Chiming together with Meetup’s mission to revitalize local community and help people around the world self-organize, Loklak strives to revolutionize the social networking scenario of the present world.

Screenshot from 2016-06-10 09:23:10
Screenshot from 2016-06-10 09:24:05

In order to extract information viz. Group Name, Location, Description, Group Topics/Tags, Recent Meetups (Day, Date, Time, RSVP, Reviews, Introductory lines etc.) about a specific group on meetups.com I have used the URL http://www.meetup.com/<group-name>/ and then scraped information from the HTML page itself.
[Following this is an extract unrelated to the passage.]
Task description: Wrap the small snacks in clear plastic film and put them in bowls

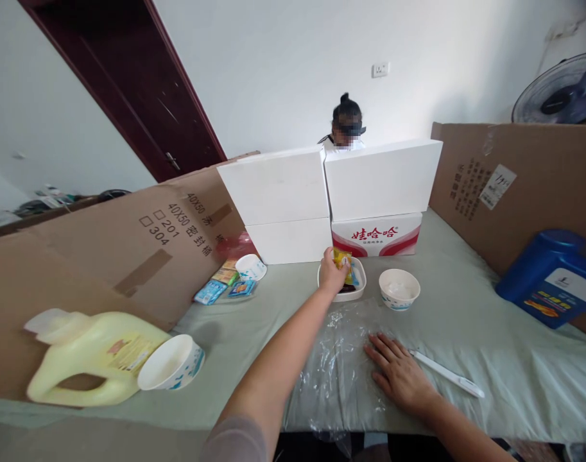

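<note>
Yellow snack packet [341,259] is pinched in the left hand [332,274], right over the white rectangular dish [357,290] that already carries a blue packet. Flat and open, the right hand [399,374] presses the clear plastic sheet [338,359] on the desk [490,346]. More small packets [225,285] lie apart, not yet moved.

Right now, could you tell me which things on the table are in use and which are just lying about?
In use: left hand on yellow packet over white dish; right hand flat on plastic sheet.

Lying about: white pen, bowl, yellow jug, blue jug.
</note>
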`<action>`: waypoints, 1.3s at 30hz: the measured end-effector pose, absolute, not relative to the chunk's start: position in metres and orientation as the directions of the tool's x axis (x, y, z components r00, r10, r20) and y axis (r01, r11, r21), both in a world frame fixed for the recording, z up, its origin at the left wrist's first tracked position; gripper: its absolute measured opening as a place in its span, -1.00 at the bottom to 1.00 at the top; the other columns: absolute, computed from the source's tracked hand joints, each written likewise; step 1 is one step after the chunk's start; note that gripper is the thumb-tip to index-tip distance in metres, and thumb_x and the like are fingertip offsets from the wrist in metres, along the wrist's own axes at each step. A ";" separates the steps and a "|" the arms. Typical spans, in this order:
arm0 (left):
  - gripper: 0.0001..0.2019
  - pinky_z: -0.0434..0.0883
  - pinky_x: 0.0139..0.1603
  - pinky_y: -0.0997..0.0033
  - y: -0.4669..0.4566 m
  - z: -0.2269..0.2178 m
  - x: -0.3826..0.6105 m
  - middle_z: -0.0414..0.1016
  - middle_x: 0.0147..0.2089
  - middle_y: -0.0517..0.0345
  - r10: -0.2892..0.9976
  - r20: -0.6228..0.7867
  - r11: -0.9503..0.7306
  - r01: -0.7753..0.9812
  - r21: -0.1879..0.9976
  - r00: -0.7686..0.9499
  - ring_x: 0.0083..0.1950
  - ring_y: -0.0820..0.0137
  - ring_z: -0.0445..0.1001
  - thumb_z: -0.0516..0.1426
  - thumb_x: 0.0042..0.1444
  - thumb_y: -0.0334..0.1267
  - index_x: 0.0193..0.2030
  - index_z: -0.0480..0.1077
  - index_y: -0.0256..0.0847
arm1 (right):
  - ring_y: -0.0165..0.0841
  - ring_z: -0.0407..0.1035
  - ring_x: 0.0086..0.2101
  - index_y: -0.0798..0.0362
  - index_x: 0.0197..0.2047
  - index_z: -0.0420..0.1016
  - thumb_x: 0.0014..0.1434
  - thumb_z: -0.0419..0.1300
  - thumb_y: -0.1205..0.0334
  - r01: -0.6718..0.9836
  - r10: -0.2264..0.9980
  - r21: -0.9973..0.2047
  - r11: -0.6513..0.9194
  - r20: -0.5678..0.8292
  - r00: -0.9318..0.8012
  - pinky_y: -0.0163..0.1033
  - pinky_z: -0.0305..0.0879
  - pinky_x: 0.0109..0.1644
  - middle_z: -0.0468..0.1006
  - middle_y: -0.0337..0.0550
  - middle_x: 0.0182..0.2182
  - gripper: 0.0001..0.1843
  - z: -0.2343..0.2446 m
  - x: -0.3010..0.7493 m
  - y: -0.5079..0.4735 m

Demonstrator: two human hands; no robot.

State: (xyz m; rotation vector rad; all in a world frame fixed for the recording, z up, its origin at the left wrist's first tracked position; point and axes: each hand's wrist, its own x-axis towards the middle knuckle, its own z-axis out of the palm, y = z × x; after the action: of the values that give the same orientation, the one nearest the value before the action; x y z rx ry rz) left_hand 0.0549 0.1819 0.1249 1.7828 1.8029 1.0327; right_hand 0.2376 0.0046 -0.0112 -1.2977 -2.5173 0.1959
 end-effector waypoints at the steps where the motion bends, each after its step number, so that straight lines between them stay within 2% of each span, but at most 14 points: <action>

Just like previous experiments with other webpages, I have made use of JSoup: The Java HTML parser library in the loklak_server. It provides a very convenient API for extracting and manipulating data, scrape and parse HTML from a URL. The suggested use of JSoup is designed to deal with all varieties of HTML, hence as of now it is being considered a suitable choice.

The information scraped is stored in a multi-dimensional array of recentMeetupsResult[][] and then the data inside can be used accordingly.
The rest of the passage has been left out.